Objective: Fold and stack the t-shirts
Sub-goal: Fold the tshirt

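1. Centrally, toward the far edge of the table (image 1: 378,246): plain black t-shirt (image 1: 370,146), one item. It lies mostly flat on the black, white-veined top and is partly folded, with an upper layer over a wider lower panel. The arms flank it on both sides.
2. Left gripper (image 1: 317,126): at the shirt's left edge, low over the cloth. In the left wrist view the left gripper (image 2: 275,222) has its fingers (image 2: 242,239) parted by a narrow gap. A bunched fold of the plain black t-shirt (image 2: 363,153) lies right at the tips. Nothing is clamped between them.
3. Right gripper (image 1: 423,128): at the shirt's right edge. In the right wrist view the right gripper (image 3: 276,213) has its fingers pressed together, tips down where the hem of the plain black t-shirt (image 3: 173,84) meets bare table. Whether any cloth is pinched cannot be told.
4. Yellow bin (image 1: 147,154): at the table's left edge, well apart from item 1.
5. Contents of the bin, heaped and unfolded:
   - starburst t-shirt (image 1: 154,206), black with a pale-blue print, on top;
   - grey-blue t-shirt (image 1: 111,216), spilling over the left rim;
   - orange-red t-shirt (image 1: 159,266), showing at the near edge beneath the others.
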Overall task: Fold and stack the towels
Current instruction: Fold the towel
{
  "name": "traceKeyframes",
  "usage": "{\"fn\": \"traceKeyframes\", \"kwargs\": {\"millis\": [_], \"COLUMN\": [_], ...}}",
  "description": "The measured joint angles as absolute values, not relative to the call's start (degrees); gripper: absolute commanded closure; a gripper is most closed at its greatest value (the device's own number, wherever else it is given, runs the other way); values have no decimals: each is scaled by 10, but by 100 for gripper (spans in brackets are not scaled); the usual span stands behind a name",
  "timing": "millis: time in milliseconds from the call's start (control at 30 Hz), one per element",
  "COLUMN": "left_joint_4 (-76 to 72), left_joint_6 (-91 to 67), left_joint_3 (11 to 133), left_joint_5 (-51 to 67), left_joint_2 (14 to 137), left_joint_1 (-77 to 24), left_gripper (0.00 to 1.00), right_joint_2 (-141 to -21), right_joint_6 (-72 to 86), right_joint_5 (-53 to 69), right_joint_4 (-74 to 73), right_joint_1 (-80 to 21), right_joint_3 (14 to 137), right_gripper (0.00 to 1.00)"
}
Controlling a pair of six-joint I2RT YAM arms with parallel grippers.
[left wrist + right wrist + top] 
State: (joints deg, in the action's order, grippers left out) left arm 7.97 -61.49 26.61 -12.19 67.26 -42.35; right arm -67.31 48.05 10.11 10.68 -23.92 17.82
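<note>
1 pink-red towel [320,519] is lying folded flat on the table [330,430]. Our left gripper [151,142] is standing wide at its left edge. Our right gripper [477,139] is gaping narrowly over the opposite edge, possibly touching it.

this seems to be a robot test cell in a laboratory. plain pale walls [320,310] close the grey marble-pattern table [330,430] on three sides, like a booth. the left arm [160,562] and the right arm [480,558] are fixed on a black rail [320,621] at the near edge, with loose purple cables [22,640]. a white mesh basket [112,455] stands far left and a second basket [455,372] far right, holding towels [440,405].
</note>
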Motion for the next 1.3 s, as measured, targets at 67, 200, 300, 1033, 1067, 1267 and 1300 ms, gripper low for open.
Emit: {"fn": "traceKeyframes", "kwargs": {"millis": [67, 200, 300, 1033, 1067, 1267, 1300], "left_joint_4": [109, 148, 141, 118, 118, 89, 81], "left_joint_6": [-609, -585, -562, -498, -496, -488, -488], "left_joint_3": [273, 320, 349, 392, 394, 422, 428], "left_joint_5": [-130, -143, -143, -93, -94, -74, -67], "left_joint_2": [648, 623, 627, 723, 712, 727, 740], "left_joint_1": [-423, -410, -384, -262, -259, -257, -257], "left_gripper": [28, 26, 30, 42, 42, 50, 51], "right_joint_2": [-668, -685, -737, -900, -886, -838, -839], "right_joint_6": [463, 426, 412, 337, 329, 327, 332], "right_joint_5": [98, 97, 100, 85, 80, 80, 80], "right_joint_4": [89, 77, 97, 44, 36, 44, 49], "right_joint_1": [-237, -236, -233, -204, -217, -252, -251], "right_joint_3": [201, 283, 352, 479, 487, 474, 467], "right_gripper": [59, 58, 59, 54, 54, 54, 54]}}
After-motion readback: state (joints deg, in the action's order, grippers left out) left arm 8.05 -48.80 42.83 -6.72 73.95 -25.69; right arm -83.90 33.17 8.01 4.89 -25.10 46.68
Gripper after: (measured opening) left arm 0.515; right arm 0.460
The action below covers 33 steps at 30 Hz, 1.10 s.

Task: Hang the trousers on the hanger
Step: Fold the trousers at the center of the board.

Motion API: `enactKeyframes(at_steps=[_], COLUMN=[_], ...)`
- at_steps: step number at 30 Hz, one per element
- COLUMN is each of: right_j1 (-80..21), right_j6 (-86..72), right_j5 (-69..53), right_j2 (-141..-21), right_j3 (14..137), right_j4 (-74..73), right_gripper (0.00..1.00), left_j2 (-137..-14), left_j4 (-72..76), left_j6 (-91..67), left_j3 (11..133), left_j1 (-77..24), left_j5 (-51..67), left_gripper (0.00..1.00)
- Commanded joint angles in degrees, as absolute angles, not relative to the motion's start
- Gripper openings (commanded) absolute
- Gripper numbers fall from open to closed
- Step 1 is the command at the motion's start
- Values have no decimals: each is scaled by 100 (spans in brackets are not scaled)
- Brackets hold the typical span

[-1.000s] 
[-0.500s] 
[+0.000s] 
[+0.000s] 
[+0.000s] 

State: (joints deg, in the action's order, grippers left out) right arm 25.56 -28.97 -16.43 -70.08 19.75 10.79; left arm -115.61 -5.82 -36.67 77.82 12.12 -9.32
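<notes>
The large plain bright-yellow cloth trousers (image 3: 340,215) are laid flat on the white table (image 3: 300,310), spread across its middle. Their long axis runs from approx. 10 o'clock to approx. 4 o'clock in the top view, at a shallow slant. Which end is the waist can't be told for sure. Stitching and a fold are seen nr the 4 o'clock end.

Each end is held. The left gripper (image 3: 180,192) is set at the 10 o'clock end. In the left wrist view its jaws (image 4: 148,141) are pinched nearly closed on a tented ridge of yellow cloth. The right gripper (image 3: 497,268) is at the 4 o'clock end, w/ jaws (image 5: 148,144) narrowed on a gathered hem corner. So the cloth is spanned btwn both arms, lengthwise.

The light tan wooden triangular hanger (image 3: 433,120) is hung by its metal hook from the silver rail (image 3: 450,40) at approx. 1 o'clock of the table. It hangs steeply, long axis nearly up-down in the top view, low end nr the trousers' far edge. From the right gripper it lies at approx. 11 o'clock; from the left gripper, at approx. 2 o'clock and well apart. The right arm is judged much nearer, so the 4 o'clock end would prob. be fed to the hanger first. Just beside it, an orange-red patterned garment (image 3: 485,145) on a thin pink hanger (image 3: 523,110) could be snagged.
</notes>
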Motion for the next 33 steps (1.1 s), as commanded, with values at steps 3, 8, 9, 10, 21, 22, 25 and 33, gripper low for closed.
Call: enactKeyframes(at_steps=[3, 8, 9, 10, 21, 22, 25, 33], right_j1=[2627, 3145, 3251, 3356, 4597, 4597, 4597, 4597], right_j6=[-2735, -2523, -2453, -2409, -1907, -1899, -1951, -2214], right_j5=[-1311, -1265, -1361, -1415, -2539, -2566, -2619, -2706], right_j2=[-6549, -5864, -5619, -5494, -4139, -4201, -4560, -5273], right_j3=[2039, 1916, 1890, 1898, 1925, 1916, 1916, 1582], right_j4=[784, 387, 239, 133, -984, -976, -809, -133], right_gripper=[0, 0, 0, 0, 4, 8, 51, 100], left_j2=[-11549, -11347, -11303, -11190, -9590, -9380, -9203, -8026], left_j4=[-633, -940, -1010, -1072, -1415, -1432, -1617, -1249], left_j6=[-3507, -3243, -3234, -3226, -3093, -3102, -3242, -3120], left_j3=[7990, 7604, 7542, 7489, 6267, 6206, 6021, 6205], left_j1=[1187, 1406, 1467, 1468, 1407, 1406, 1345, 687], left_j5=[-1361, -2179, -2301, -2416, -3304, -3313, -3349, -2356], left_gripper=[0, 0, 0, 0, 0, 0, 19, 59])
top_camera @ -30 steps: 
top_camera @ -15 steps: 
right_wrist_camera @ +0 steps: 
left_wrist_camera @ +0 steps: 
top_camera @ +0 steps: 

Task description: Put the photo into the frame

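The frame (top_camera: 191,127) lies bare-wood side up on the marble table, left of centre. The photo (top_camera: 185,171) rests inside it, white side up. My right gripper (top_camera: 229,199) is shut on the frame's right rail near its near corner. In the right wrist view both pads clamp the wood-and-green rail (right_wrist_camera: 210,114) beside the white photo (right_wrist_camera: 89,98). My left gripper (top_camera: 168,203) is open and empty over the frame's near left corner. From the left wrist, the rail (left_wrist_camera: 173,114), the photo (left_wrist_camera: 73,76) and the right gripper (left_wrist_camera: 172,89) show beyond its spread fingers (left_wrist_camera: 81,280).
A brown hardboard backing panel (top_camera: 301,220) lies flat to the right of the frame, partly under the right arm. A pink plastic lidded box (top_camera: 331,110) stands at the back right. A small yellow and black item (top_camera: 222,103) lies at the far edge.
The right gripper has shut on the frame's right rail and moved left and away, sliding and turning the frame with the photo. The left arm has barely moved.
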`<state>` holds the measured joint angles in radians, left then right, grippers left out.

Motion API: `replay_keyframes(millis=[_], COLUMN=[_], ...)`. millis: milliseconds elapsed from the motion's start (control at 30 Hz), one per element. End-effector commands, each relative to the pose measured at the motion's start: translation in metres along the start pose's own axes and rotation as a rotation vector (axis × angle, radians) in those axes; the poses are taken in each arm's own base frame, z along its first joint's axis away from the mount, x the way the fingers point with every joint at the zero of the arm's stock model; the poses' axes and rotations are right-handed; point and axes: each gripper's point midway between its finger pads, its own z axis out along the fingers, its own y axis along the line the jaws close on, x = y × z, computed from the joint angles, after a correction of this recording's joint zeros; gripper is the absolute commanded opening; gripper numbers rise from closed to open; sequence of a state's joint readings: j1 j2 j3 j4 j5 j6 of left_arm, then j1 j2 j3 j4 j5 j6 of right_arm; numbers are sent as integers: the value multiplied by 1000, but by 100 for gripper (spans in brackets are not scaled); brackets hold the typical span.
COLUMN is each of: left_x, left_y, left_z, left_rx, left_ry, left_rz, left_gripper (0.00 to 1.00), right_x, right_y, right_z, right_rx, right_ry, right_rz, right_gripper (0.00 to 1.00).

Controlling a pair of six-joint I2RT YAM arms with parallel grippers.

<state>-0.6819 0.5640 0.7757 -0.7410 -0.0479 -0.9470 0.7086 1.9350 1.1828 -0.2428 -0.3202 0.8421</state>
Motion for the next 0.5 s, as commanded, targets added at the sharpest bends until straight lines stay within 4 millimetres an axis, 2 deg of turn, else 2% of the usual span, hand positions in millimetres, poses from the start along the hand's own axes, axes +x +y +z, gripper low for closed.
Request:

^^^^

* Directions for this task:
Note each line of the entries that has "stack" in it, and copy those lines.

* Exercise solution:
Objective: Fold and stack the t-shirts
Overall task: Fold and stack the towels

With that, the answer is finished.